Abstract

AbstractPrimary hepatic mucosa‐associated lymphoid tissue lymphoma (MALToma) is a very rare disease and the diagnosis is often only made after histologic examination. To date, there is no consensus on its treatment modalities. In this paper, we report a case of primary hepatic MALToma and literature review of this rare disease. Our patient was a 72‐year‐old woman who presented with elevated alkaline phosphatase level. She was neither a hepatitis B nor C carrier. The alpha‐fetoprotein level was normal. Ultrasound of the abdomen found two hypoechoic liver lesions. Triphasic contrast computed tomography of the liver showed two arterial enhancing lesions with portovenous and delayed washout at segment 2 (1.7 cm) and segment 4b (2.5 cm), respectively. Fluorodeoxyglucose‐positron emission tomography showed two hypermetabolic foci in segments 2 and 4b of the liver, respectively, compatible with hepatocellular carcinoma. There was diffuse fluorodeoxyglucose uptake in the stomach.
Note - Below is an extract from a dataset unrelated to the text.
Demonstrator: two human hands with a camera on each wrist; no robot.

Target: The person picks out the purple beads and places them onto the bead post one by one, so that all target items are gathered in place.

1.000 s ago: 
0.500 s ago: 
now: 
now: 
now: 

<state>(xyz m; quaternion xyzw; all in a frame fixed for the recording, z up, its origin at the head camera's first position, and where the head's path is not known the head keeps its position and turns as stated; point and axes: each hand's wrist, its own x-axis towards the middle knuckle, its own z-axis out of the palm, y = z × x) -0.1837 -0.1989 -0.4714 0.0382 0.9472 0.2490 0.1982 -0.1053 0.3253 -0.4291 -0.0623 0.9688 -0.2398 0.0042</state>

Oesophagogastroduodenoscopy (OGD) was performed, which showed diffuse gastritis only. Laparoscopic left hepatectomy was performed for the suspected hepatocellular carcinoma. Histological examination demonstrated the diagnosis of MALToma. Further bone marrow trephine did not show any bone marrow involvement by the lymphoma. The patient refused adjuvant chemotherapy.